Even if the parents figure everyone can just use the Spanish system, the parents still need to be prepared to have their son or daughter decide to choose a name (maybe of the parent the like better?) and use that one exclusively. Maybe mom won't care when Jane turns 18 and immediately takes her father's name . . . but it's certainly something that needs to be considered.

Bucking societal trends can be a giant pain in the ass.

I tend to think the better option is for one name to be given as a middle name (even a second middle name) and one designated as the last name. If the child wants to hyphenate later, it's really easy to start doing so. If they don't, they don't.
posted by toomuchpete at 12:38 PM on August 7, 2009


My kids will have hyphenated last names, despite the fact that if my current bf is their dad, they will have a total of five syllables of last name. I don't expect them to refer to use both last names casually with people, but it will be their legal name. My boyfriend's last name is hard to spell and rarely fits in the requisite number of boxes on forms anyway, so they'll have issues there regardless of whether they have my (short, easy to spell, it's a word) last name tacked on. If I don't pass my last name on, it will end with me, and don't see why I should not be able to pass on my last name just because I happen to be female. If they want to drop my name later, that's their choice, and I won't fault them for it, but I'm at least giving them the option.
posted by ishotjr at 12:49 PM on August 7, 2009


Ishotjr's method could work, BUT consider where the kid is a lawyer or other professional. A lot of socializing is done for work. You then get accustomed to "going by" your full last name (because doing otherwise would confuse colleagues or clients). Effectively, you can't casually go by just part of your last name.

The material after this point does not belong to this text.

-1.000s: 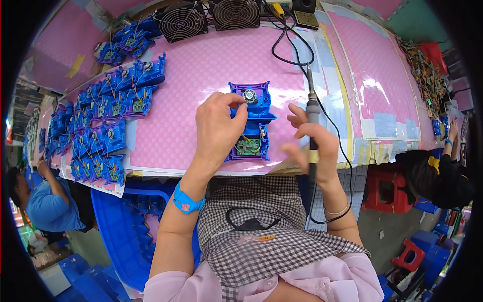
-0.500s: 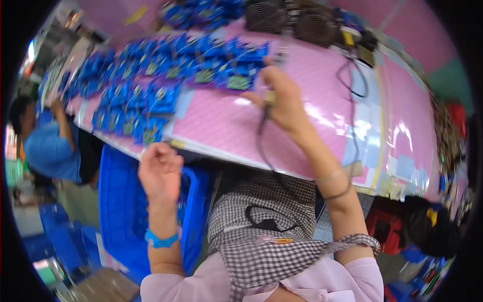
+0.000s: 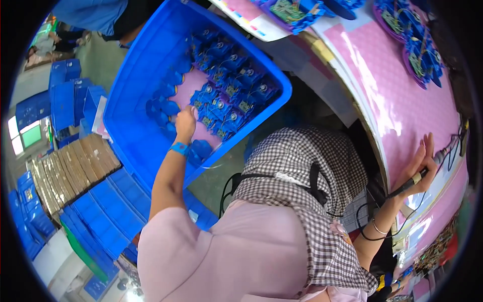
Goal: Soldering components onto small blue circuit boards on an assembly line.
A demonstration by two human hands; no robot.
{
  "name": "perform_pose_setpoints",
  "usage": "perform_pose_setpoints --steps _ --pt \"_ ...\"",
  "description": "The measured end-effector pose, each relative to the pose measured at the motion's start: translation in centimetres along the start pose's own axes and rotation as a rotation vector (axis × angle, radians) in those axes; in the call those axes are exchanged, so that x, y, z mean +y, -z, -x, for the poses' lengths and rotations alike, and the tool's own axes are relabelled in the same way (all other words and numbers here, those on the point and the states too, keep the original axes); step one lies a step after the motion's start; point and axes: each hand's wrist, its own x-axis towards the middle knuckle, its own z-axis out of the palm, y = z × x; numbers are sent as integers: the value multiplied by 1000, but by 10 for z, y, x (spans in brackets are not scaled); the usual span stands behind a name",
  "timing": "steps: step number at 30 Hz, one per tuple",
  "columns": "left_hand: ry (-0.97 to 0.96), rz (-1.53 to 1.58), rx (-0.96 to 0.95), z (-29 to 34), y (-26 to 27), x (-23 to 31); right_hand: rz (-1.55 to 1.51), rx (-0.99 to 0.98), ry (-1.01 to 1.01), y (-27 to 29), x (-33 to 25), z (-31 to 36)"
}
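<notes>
At far left, blue crates (image 3: pixel 64 100) stand on the floor, apart from the large blue bin (image 3: pixel 143 75). Inside the bin, loose blue plastic shells (image 3: pixel 163 106) cluster by its left wall, with more toward its near end. Just right of that cluster, the left hand (image 3: pixel 186 123) reaches down over the pink sheet (image 3: pixel 188 88) lining the bin. Its fingers are curled — whether they pinch a part, I can't make out. Next come the wired blue housings (image 3: pixel 219 106), the things being handled, set in close rows toward the bin's right rim, with the hand at the edge of the nearest row.

Farther right, another wired housing (image 3: pixel 289 11) lies by the left end of the table (image 3: pixel 362 60), and more housings (image 3: pixel 420 55) sit toward its far edge. At far right, near the table's front edge, the right hand (image 3: pixel 418 171) is wrapped around a soldering iron (image 3: pixel 416 178), some fingers extended.

The step in hand looks like reaching into the bin at the housings, with soldering paused. The next move seems to call for a sure hold on one piece without snagging its neighbours' wires — and for keeping the iron clear.
</notes>
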Motion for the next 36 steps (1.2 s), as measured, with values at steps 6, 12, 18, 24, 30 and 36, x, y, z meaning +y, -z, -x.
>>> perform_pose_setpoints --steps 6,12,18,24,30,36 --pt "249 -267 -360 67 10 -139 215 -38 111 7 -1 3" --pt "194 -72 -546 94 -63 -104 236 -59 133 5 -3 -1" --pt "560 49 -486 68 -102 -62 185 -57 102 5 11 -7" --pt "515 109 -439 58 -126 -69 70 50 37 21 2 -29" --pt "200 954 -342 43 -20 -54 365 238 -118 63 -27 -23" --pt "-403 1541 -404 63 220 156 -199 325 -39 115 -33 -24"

I also agree with toomuchpete that hyphenating is a punt.
posted by lorrer at 1:01 PM on August 7, 2009


Well, I can certainly sympathise. Married Dutch women (if they take their husband's name at all - most did in my parent's generation, very few do now) will have their name listed as Maiden name [hyphen] Married name on official documents.
Kids typically take the father's name.

An old Anglo-American girlfriend insisted that we hyphenate for children's names if we ever had any (presumably the American influence - the English typically don't hyphenate their names as it can seem a bit social-climby1). However she already had a last name with spaces and a hyphen (it had been like that for four generations at this point).
My last name has two spaces in it. Neither of us were willing to give up any part of our names. So if we'd had kids their last names would have been:

Jones-de Belby - von den Belsennaer

I've changed the names slightly for obvious reasons, but you get the idea. That's a 35 character last name with two hyphens, three spaces, three words that capitalise in a non Anglo-standard way2, and a long word in an archaic Dutch spelling! Once you add a first name and two to three middle names on to that, you'd be damned lucky to come in under 60 characters.

You know what though? I'm sure I'd have done it anyway, and to hell with whatever difficulties it causes. I have plenty of trouble with my name, the full version doesn't fit on anything, but I take a great deal of pride in it, and I'm not about to change it just to save a few minutes at passport control.

(1) I saw someone upthread mention aristocratic pretensions. Many English people with double barrelled names are from the upper classes. Typically this would happen when the husband came from a much less important family than the wife, especially if she had no brothers to carry on the name.

(2) The "correct" way to capitalise last names with particles like "von und zu X", "van den X", or "de X" is to capitalise only the "X". Also, these names should be alphabetised by the "X".
I put "correct" in quotation marks because all bets are off when it comes to Americans who may not do this for their own names, obviously I'm not telling anyone how to capitalise their own names.
posted by atrazine at 1:08 PM on August 7, 2009


Anecdote: the most common annoyance for me is the software used to run fencing competitions. Seriously. All that I have been to (many) use the Engarde software, which has a 13-character limit for full names. This truncates my first name entirely from the name field, so my brother and I come up the same in the software. This causes problems, since we could easily end up taking each other's places in the draw. Which, technically, would require the entire competition to be redone. Hence, all fencing competitions now require a frantic discussion with the organizers after the first round.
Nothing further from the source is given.